Do you ever find yourself focusing intently on a task that isn’t revenue-producing but makes you feel good because you’re able to check a box when finished?
Do you think because you’ve checked off all those boxes at the end of the day that you’re productive and efficient?
While reading the book E-Myth Mastery, I came across an idea that directly fits with my philosophy. Being focused and able to concentrate on a task only works if you are able to discriminate. It doesn't do any good to be focused if you are spending that time on irrelevant or ‘outside your line of genius' tasks.
Discriminate first. Then get focused.
Discriminate to concentrate.
This is so important to understand when prioritizing your daily tasks. If you spend half your day on $10.00 an hour tasks, rather than the $100.00 an hour tasks that you should be, it doesn’t do a bit of good to check those boxes.

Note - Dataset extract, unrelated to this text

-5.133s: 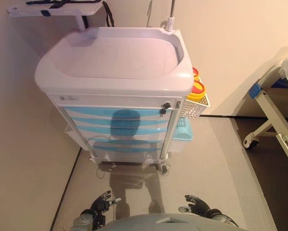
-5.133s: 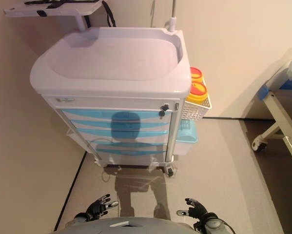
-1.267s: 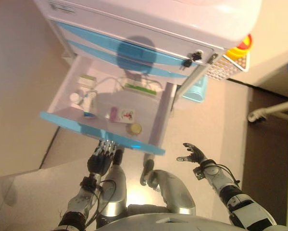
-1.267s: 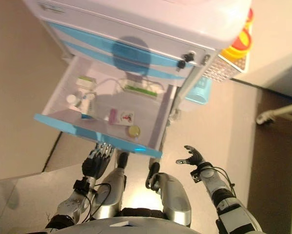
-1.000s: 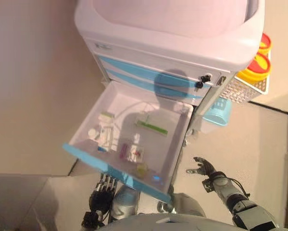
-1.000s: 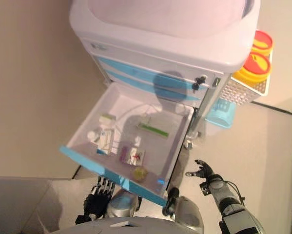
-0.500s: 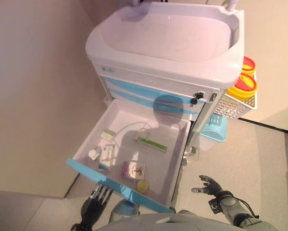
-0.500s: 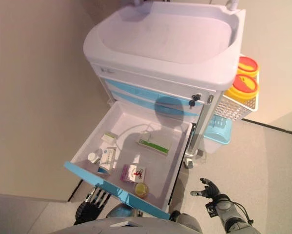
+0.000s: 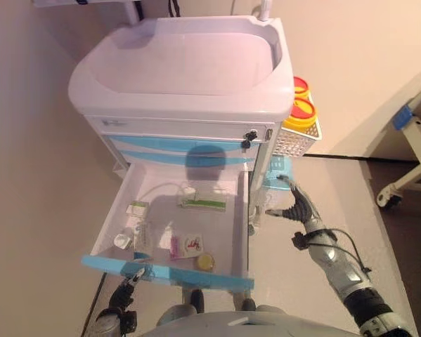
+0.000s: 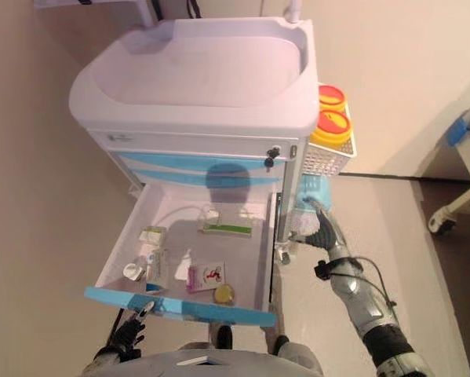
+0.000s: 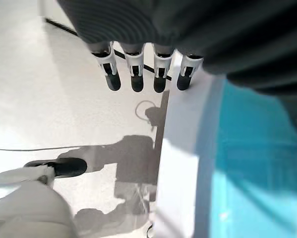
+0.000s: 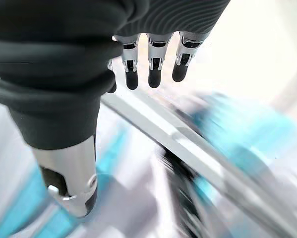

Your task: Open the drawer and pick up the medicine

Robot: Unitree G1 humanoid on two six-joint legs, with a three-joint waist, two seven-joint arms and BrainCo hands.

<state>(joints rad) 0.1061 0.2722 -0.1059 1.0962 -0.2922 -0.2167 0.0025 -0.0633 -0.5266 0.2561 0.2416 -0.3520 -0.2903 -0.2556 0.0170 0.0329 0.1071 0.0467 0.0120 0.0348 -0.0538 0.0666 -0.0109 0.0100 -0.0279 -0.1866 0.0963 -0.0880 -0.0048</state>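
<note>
A: Standing against the wall: medical cart (image 9: pixel 182 77), white with a recessed top and blue drawer fronts. Status of the drawers?

B: Pulled fully out: one drawer (image 9: pixel 245 232), white inside with a blue front panel. Shut: the two blue fronts above it.

A: Fitted on the cart's right side?

B: Hung there: white wire basket (image 9: pixel 294 144) with two yellow containers (image 9: pixel 303 112) with red lids. Just below: a light blue bin (image 10: pixel 313 192).

A: Contents of the drawer, largest first?

B: Lying flat near the back: long green-and-white medicine box (image 9: pixel 203 203). Near the front: pink-and-white medicine packet (image 9: pixel 188 246). By the left wall: small white boxes (image 9: pixel 137 208) and a small white bottle (image 9: pixel 122 241). Against the front panel: small round yellowish container (image 9: pixel 206 262). All untouched, none held.

A: Position of the right robot hand (image 9: pixel 298 207)?

B: Raised beside the drawer's right wall, near the blue bin, fingers spread and straight, holding nothing.

A: And the left robot hand (image 9: pixel 128 286)?

B: Low under the blue front panel at its left end. Fingers (image 11: pixel 133 74) straight in the wrist view, next to the panel's edge, closed on nothing.
</note>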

ABC are your Top Three Tasks
D – Delegate those tasks that you can. If you have direct reports or an assistant, give them the skills, knowledge and tools to take over that task and then trust them with it.

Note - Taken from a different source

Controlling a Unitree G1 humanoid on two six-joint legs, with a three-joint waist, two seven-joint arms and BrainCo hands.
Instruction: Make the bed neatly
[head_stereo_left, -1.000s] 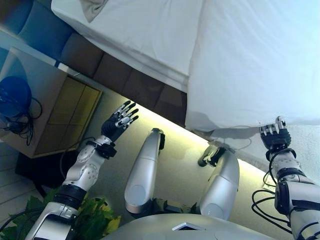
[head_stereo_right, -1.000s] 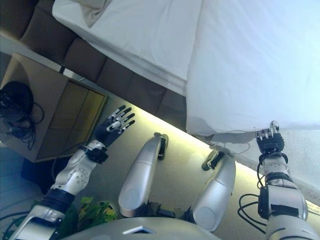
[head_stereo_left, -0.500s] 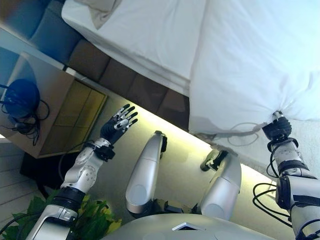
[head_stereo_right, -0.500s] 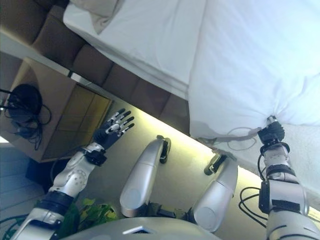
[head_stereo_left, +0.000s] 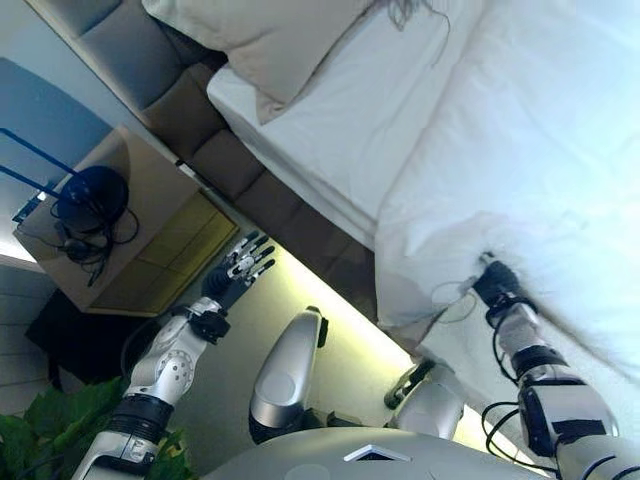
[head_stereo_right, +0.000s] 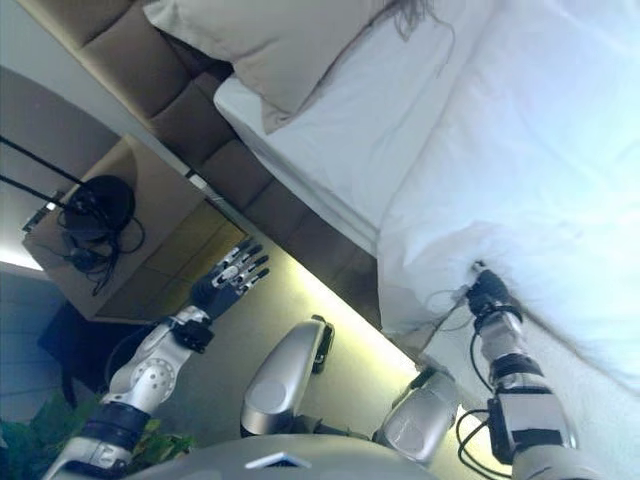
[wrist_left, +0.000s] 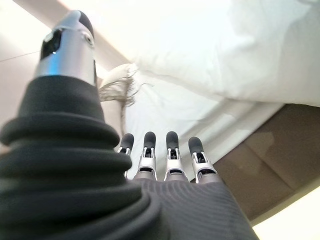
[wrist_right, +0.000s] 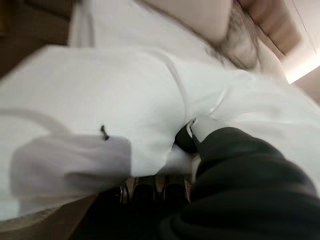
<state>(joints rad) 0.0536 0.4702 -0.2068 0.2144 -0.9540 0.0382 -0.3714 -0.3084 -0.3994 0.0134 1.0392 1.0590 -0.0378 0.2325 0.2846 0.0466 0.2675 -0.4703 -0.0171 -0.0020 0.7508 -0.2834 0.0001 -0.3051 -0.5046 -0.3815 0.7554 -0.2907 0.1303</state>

E – Eliminate. Skim through your tasks every day and determine if there is anything you can eliminate. ‘Nice to haves’ mean nothing and typically aren’t value-added. If your client wouldn’t pay you your hourly wage for the two hours you spend formatting that spreadsheet perfectly, stop doing it. If creating a report that no one asked for, but that you think might be helpful, and you spent 30 minutes on, eliminate it.
We shouldn’t discriminate against hairless cats, planned communities or Brussels Sprouts, but we should discriminate against our D and E tasks.
What are two tasks on your list that you can D and E?